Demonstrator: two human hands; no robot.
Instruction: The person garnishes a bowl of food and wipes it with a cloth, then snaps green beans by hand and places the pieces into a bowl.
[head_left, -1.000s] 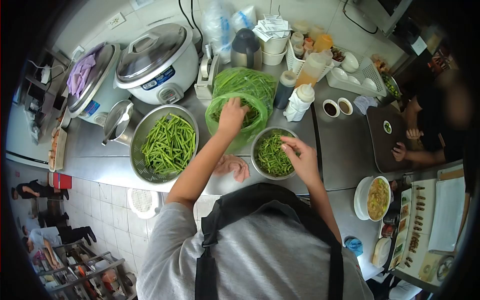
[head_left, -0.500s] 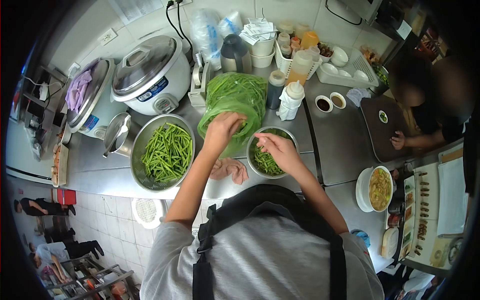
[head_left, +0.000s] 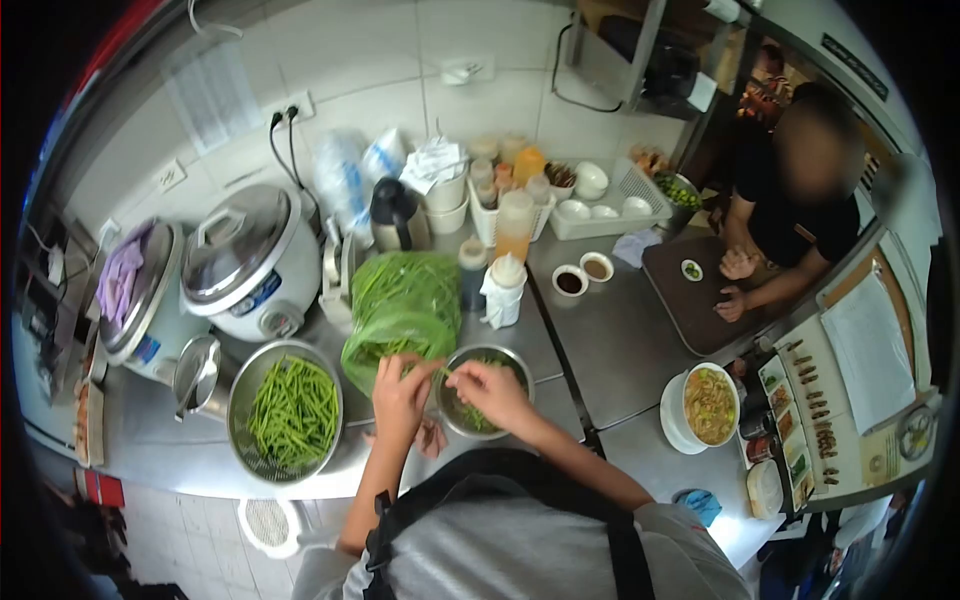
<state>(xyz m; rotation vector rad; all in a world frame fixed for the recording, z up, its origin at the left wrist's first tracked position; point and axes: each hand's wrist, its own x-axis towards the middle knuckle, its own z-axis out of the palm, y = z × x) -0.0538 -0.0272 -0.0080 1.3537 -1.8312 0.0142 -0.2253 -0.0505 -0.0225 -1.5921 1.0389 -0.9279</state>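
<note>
My left hand is in front of the open mouth of a green plastic bag filled with long green beans. Its thumb and fingers pinch a green bean. The other end meets the pinched fingertips of my right hand, which is over a steel bowl holding more green pieces. To the left, a perforated steel colander contains a heap of cut green beans. A pinkish cloth lies partly hidden behind my left wrist.
Two rice cookers and a steel pitcher stand left. Sauce bottles are behind the bowl. Across the counter, a person leans at a brown tray. A soup bowl sits at right.
My left hand has come away from the bag's mouth and now meets my right hand at a green bean. The camera view has tilted up. The person opposite has both hands over the tray.
</note>
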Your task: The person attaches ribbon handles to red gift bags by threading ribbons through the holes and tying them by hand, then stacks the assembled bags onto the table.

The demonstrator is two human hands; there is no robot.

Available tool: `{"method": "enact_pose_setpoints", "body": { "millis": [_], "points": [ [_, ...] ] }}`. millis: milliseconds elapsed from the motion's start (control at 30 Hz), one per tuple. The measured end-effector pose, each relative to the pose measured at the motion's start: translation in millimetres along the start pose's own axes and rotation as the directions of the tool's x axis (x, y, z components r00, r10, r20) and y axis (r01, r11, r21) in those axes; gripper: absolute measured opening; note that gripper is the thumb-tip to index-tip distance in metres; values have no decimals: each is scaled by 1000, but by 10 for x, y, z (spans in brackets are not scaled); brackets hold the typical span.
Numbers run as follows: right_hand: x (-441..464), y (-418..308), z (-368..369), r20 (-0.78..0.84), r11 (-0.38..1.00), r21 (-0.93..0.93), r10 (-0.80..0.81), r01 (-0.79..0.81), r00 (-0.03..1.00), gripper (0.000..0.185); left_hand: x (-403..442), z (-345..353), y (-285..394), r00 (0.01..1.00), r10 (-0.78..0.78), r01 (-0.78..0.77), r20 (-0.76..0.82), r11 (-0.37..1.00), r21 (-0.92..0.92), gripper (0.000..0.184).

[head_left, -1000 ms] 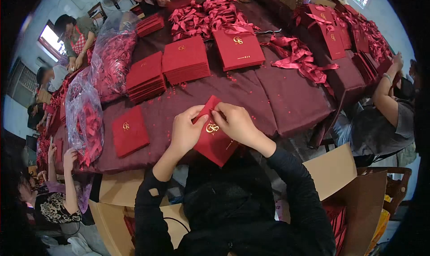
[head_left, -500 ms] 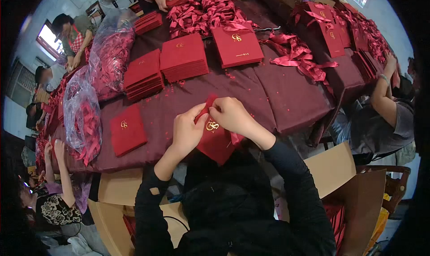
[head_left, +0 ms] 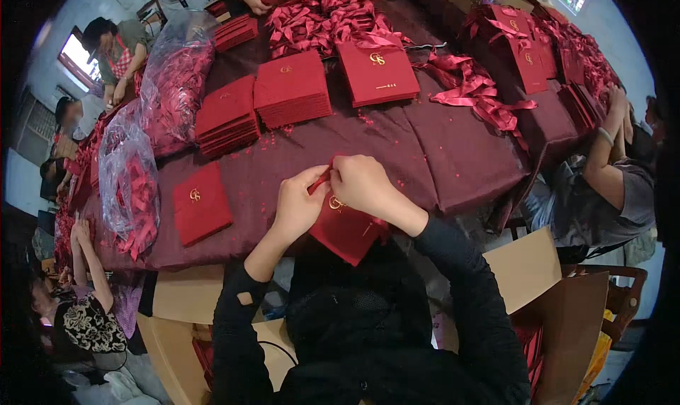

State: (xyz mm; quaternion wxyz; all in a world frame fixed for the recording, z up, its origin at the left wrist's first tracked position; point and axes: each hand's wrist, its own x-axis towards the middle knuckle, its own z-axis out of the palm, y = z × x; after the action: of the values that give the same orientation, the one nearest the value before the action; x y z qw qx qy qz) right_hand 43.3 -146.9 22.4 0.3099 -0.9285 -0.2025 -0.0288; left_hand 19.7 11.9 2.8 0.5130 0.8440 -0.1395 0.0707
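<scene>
A red bag [head_left: 347,231] with a gold logo hangs tilted over the table's front edge, one corner pointing down. My left hand [head_left: 301,199] grips its upper left part between thumb and fingers. Pinched at the bag's top, my right hand [head_left: 365,185] partly covers the logo; a bit of red ribbon shows below this hand. The exact spot under my fingertips is hidden. To the left, a small stack of red bags [head_left: 202,204] lies on the dark red tablecloth [head_left: 446,157].
Stacks of red bags [head_left: 292,86] stand beyond my hands, near a ribbon pile [head_left: 319,22] and loose ribbons [head_left: 478,93]. Plastic sacks of ribbon [head_left: 177,86] are at left. Open cardboard boxes [head_left: 524,267] flank my lap. Other people work around the tables.
My right hand has moved slightly left over the logo, still at the bag's top. Ribbon has appeared below it. Across the table, another person's hands have lifted a red item.
</scene>
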Motion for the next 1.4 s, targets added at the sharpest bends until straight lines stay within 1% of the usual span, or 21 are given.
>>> {"method": "enact_pose_setpoints", "body": {
  "millis": [33, 100, 133, 167, 233, 333, 400, 433, 467, 500, 600, 667, 767, 867, 933, 1033, 1200, 1267, 1300, 1367, 1400],
  "points": [
    [-33, -16, -13, 0, 1000, -1, -1, 1, 1000, 16, 16, -9, 13, 999, -37, 40, 29, 993, -108, 29],
    [-105, -44, -27, -163, 997, -12, -71, 70, 984, 14, 70, -109, 111, 922, -340, 386, 184, 829, -404, 26],
    [-132, -33, -11, -161, 997, -12, -72, 71, 984, 14, 96, -98, 131, 912, -334, 407, 239, 655, -637, 26],
    [-160, -8, 13, -191, 995, -14, -98, 98, 977, 13, 123, -93, 109, 911, -336, 407, 237, 653, -639, 26],
    [-209, 6, 47, -221, 992, -21, -127, 126, 967, 12, 181, -90, 72, 810, -406, 585, 422, 599, -547, 24],
    [-238, 54, 74, -266, 994, 16, -102, 110, 959, 14, 229, -25, -62, 842, -353, 528, 409, 697, -485, 19],
    [-221, 169, 76, -232, 978, 157, -102, 141, 967, 17, 239, -28, -143, 844, -327, 507, 425, 745, -434, 18],
    [-195, 226, 32, -233, 978, 156, -101, 140, 967, 17, 239, -41, -154, 861, -336, 472, 383, 807, -354, 17],
    [-152, 287, -29, -42, 973, 226, -38, 47, 998, 19, 248, -46, -155, 878, -337, 434, 341, 860, -267, 16],
    [-136, 322, -58, 155, 959, 277, 16, -59, 988, 21, 250, -34, -143, 878, -336, 433, 341, 861, -266, 16],
    [-158, 374, -23, 178, 930, 357, 28, -91, 984, 24, 259, -9, -91, 892, -376, 438, 250, 857, -272, 14],
    [-176, 387, -30, 188, 912, 396, 37, -110, 981, 25, 306, -62, -71, 891, -448, 443, 67, 832, -334, 16],
    [-186, 346, -59, 183, 899, 425, 25, -102, 983, 24, 434, -318, -131, 868, -489, 480, 84, 784, -393, 19],
    [-167, 341, -41, 155, 931, 361, -12, -45, 988, 28, 460, -397, -140, 878, -471, 474, 89, 827, -301, 20],
    [-189, 318, -43, 108, 966, 257, -57, 28, 993, 30, 543, -421, -261, 895, -445, 443, 25, 882, -162, 20],
    [-209, 306, 64, 31, 987, 148, -73, 68, 997, 33, 588, -368, -321, 895, -445, 442, 12, 885, -149, 20],
    [-210, 276, 126, 23, 995, 57, -77, 76, 997, 34, 657, -383, -414, 904, -422, 413, -66, 903, -116, 19],
    [-210, 288, 152, -8, 995, 59, -85, 86, 996, 35, 622, -398, -355, 892, -448, 449, -65, 894, -2, 17],
    [-214, 287, 158, -20, 994, 37, -100, 101, 995, 35, 589, -414, -366, 936, -295, 320, -193, 941, 110, 19],
    [-237, 288, 185, -25, 994, 26, -107, 108, 994, 34, 473, -484, -395, 932, 3, 119, -363, 943, 312, 34],
    [-235, 292, 190, -24, 995, 17, -98, 99, 995, 34, 348, -506, -241, 917, -10, 148, -399, 937, 316, 35]
  ]
}}
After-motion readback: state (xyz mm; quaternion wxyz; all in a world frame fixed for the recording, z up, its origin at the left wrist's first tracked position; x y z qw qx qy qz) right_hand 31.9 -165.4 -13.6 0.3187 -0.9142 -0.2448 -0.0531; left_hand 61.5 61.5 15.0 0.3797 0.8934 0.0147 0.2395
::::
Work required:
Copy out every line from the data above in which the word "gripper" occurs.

Output below:
Available tool: `{"method": "enact_pose_setpoints", "body": { "millis": [_], "points": [ [_, ...] ] }}`. millis: milliseconds elapsed from the motion's start (control at 30 Hz), one per tuple. The measured end-effector pose, each relative to the pose measured at the motion's start: translation in millimetres along the start pose's own axes and rotation as the directions of the tool's x axis (x, y, z components r00, r10, r20) and y axis (r01, r11, r21) in those axes; gripper: absolute measured opening; note that gripper is the thumb-tip to index-tip distance in metres; values have no decimals: each is scaled by 1000, but by 10 for x, y, z (spans in brackets are not scaled); brackets hold the typical span.
Numbers run as follows: right_hand: x (-441..464), y (-418..308), z (-368..369), r20 (-0.78..0.84), r11 (-0.38..1.00), r21 (-0.93..0.93), r10 (-0.80..0.81), r01 (-0.79..0.81), r00 (-0.03..1.00), gripper (0.000..0.185); left_hand: x (-403..442), z (-345..353), y (-285..394), r00 (0.01..1.00), r10 (-0.78..0.78), r01 (-0.78..0.77), r20 (-0.76..0.82), r11 (-0.37..1.00), r21 (-0.92..0.92), gripper (0.000..0.184).

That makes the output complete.